# About this task
Copy each line that includes the string "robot" from the material into your answer.

# Dataset excerpts

··········

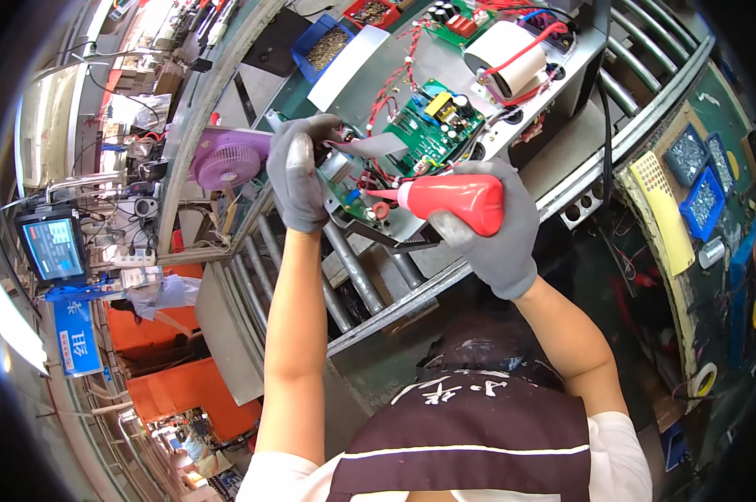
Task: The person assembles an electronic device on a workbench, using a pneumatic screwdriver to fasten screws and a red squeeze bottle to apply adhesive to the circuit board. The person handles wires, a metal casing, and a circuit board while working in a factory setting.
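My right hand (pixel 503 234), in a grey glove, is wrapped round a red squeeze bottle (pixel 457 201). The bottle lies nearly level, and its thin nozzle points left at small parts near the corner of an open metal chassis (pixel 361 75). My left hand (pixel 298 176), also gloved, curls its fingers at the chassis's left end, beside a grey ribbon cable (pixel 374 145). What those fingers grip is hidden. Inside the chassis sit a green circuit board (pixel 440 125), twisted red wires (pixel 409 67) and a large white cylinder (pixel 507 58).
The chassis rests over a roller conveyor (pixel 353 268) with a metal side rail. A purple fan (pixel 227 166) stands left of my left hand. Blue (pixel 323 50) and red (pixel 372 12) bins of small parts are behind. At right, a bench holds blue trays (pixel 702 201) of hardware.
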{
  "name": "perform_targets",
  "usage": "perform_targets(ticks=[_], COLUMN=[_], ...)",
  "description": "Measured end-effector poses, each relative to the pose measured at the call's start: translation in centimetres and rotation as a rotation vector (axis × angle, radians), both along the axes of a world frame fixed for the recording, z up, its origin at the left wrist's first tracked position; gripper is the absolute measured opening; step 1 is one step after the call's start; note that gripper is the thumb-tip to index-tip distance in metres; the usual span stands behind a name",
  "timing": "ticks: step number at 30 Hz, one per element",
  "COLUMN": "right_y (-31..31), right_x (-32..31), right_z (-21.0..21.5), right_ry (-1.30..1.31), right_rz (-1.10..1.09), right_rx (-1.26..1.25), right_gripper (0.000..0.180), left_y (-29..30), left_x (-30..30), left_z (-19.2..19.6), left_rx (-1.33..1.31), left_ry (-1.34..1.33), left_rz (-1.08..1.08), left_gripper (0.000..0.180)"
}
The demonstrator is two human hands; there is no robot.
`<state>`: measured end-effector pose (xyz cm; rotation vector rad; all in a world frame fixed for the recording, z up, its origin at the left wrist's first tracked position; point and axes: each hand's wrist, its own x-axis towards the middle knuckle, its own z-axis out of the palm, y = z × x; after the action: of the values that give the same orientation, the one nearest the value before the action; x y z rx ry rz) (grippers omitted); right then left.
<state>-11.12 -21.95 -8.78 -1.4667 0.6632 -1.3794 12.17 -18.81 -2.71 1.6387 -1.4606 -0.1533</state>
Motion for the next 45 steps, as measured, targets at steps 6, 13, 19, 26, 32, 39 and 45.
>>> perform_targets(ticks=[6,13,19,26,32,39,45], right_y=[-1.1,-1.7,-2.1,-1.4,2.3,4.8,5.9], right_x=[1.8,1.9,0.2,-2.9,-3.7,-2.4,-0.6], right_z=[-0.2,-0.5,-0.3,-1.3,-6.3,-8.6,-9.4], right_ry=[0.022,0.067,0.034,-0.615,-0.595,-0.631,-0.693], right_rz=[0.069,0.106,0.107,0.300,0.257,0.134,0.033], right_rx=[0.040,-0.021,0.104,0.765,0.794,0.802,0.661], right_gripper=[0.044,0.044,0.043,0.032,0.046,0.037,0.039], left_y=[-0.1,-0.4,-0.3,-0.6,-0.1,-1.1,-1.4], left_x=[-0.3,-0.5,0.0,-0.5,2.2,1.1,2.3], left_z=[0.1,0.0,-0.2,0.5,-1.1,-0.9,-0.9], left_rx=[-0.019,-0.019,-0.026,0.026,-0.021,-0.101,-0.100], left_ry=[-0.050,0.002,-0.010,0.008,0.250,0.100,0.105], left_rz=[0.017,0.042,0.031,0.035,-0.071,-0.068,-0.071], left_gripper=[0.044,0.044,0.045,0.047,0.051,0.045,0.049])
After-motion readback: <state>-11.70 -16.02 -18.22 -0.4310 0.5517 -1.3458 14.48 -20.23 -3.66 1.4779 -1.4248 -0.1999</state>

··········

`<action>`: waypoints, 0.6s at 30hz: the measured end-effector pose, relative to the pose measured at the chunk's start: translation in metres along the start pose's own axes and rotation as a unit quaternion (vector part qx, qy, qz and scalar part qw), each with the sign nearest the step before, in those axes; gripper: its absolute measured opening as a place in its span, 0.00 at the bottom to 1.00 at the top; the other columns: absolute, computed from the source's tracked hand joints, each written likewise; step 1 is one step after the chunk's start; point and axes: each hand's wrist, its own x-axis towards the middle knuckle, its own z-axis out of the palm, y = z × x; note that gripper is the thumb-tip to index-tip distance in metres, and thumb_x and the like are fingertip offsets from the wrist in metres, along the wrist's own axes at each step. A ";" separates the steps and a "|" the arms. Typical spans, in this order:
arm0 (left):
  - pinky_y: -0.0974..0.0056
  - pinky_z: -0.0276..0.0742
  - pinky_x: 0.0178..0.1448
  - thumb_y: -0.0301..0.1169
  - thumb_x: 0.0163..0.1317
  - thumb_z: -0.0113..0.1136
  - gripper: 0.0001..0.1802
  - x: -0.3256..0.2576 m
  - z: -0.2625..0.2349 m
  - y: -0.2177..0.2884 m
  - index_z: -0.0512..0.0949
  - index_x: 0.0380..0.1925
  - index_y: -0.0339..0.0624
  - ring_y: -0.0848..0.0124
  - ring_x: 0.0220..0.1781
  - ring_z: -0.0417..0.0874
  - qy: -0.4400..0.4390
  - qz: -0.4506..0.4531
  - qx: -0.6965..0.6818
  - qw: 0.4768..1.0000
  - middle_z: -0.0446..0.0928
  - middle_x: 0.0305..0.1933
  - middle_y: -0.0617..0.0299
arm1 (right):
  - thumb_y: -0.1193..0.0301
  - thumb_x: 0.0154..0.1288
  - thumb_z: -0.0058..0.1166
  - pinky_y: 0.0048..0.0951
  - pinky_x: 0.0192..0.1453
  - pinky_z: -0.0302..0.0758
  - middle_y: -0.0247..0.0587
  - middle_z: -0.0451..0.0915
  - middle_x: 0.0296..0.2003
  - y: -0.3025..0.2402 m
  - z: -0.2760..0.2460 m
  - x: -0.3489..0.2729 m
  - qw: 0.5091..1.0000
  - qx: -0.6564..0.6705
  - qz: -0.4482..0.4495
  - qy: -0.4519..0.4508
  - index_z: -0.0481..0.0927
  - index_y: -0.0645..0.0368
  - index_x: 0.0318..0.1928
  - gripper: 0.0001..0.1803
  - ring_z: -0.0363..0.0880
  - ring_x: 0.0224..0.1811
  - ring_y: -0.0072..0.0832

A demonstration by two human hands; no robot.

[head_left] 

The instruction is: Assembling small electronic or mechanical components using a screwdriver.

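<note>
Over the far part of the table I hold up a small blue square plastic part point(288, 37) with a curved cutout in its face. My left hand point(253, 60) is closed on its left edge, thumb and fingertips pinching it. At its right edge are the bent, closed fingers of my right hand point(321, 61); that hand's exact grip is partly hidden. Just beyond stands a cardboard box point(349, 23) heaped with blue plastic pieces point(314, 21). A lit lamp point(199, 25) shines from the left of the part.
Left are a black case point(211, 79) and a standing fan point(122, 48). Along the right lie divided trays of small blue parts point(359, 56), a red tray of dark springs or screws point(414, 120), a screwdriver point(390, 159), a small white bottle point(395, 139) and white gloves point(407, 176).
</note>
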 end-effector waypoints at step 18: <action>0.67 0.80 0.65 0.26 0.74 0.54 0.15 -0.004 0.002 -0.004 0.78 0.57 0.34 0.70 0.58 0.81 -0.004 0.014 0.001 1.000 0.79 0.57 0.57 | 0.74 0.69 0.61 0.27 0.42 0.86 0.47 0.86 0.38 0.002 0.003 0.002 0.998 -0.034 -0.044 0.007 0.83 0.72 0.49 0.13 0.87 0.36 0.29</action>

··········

# Response to the exercise
The demonstrator is two human hands; there is no robot.
A demonstration by two human hands; no robot.

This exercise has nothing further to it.